The practical implication: vendor selection is somewhat easier, but dependency risk is higher. Build abstraction layers.

Security and Compliance Caught Up

Early AI adoption often happened faster than security and compliance frameworks could adapt. 2024 saw governance catching up.

Key developments:

  • EU AI Act moved toward implementation
  • Enterprise security teams developed AI-specific policies
  • Data privacy requirements became more explicit
  • Audit and explainability requirements tightened

Organisations that had been moving fast discovered they needed to slow down and address governance properly. Those who built governance from the start had easier paths.

The Talent Gap Persisted

Finding people who can do AI well remains hard. The gap between demand and supply didn’t close in 2024.

What helped:

  • Improved AI tools that non-experts can use
  • Better training and upskilling programs
  • More realistic expectations about what skills are needed

What didn’t help:

  • Universities not producing graduates fast enough
  • Competition from tech giants for senior talent
  • AI expertise being poorly defined (everyone claims it now)

The talent constraint will continue into 2025. Building internal capability matters more than hiring.
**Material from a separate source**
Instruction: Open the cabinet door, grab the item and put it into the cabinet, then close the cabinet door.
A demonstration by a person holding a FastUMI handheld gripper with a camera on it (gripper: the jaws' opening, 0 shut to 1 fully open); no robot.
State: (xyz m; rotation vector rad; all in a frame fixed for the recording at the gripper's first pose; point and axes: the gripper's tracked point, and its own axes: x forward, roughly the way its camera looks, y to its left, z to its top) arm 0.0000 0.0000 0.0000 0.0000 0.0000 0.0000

Integration Remained the Bottleneck

The hardest part of digital transformation isn’t the digital part. It’s making new systems work with old ones.

2024 observations:

  • API quality of legacy systems is often terrible
  • “Simple” integrations routinely took 3-5x expected time
  • Data format inconsistencies created endless cleanup
  • Enterprise architecture complexity defeated AI ambitions

Organisations with cleaner architecture had dramatically better outcomes. Those carrying technical debt struggled.

What Changes for 2025

Based on 2024 patterns, my expectations for 2025:

AI becomes table stakes: The question shifts from “should we use AI?” to “how do we use AI better than competitors?”

Governance matures: AI governance frameworks become standard. Organisations without them face increasing risk.

Multi-modal expands: AI working across text, images, audio, and video becomes more common in enterprise applications.

Agent scepticism: After over-promises in 2024, agent technology will need to prove itself. Expect more cautious adoption.

Integration focus: The companies that crack integration – making AI work with existing systems cleanly – will differentiate.

Talent development: Building internal capability becomes as important as hiring. Upskilling investments increase.

The Meta-Lesson

Looking back at 2024, the meta-lesson is familiar: technology is the easy part.

The organisations that succeeded at digital transformation:

  • Had clear strategic intent
  • Invested in people and change management
  • Built solid foundations before scaling
  • Maintained realistic expectations
  • Adapted when things didn’t go as planned

None of these are technology capabilities. They’re organisational capabilities.

The technology will keep improving. The winners will be organisations that can actually adopt it – that can change their processes, upskill their people, and manage their data.

That’s the lesson of 2024. It’ll likely be the lesson of 2025 too.